Task prompt. Check every line below for the word "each" and show those that hold it.

Dataset content.
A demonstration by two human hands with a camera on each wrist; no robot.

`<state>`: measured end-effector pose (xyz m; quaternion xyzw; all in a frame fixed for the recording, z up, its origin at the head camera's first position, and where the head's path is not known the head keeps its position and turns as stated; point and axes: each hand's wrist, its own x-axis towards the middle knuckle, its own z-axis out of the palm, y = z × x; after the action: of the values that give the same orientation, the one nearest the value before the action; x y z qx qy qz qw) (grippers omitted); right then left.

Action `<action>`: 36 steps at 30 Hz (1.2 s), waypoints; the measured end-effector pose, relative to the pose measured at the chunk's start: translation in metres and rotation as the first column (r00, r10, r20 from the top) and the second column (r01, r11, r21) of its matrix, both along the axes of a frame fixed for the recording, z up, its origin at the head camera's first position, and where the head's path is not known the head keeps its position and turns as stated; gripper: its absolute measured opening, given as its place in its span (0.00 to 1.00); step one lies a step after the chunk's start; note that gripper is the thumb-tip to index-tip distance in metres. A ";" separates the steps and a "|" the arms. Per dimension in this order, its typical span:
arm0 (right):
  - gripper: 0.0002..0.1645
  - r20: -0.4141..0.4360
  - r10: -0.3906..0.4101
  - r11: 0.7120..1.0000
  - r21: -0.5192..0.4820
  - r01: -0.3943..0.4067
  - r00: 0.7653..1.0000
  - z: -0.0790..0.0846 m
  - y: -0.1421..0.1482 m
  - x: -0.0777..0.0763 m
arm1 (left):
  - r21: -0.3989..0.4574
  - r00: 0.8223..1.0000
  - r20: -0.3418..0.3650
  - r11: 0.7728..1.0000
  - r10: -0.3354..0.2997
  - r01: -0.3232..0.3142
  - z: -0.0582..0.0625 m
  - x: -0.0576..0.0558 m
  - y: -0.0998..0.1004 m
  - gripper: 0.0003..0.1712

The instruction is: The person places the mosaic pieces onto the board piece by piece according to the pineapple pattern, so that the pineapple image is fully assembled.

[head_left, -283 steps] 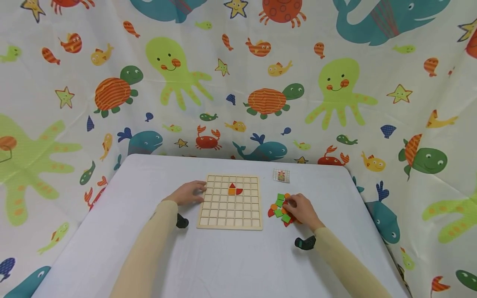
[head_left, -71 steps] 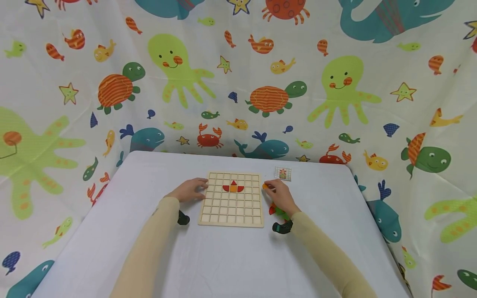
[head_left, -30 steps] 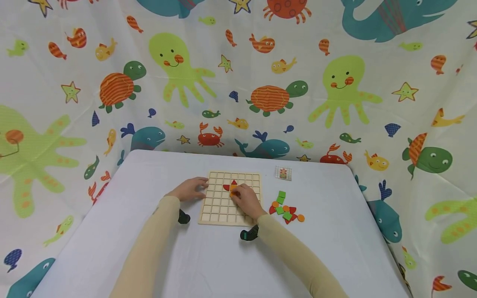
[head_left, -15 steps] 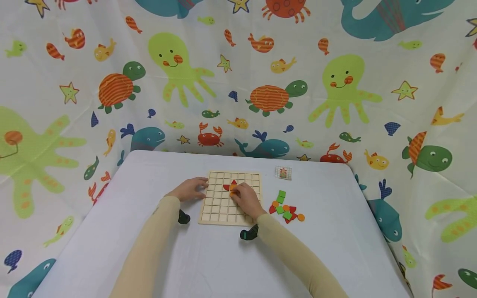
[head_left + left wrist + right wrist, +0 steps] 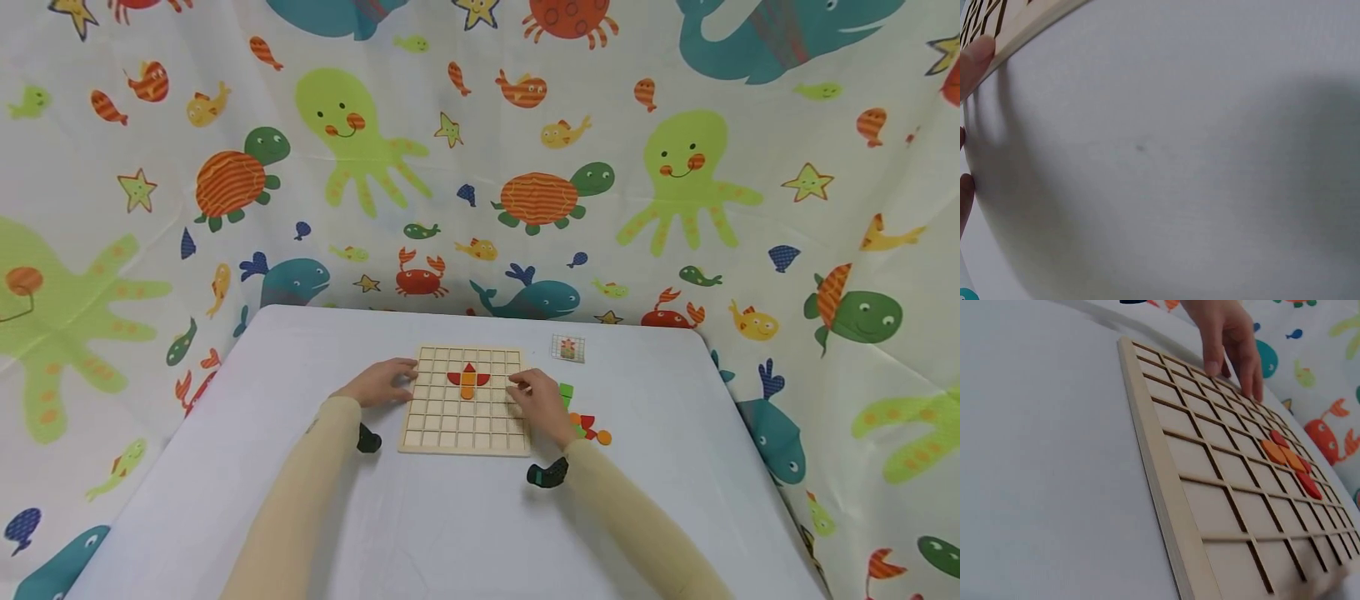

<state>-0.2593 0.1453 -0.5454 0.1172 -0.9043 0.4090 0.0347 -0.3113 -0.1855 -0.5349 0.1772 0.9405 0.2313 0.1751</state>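
A square wooden grid board [image 5: 435, 417] lies on the table. In its upper cells sit a red triangle [image 5: 469, 367], an orange square [image 5: 468, 380] beneath it, red quarter-circles left [image 5: 453, 379] and right [image 5: 482, 380] of the square, and a round-ended orange piece [image 5: 467, 393] below it. My left hand [image 5: 380, 382] rests its fingertips on the board's left edge; the right wrist view shows those fingers [image 5: 1213, 359] nearly straight. Over the board's right edge hovers my right hand [image 5: 542, 404], fingers loosely bent, no piece visible in them.
Loose pieces lie right of the board, partly hidden by the right hand: green squares [image 5: 566, 390], an orange disc [image 5: 604, 437] and red pieces [image 5: 588, 421] among them. A small pattern card [image 5: 567, 348] lies behind them. A patterned curtain [image 5: 480, 167] hangs past the table's far edge.
A left red quarter-circle and then the round-ended orange piece have joined the board. My right hand let the orange piece go and moved right. The left hand stays at the board's edge.
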 end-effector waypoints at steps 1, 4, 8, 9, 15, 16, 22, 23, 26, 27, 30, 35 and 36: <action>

Final answer.
A demonstration by two human hands with a camera on each wrist; no robot.
`<state>`: measured end-effector pose (xyz m; quaternion xyzw; all in a frame fixed for the recording, z up, its origin at the head camera's first position, and where the head's path is not known the head keeps its position and turns as stated; point and axes: each hand's wrist, its own x-axis towards the middle knuckle, its own z-axis out of the palm, y = z × x; after the action: of the values that give the same orientation, the one nearest the value before the action; x y z qx qy qz qw) (grippers omitted); right then left.

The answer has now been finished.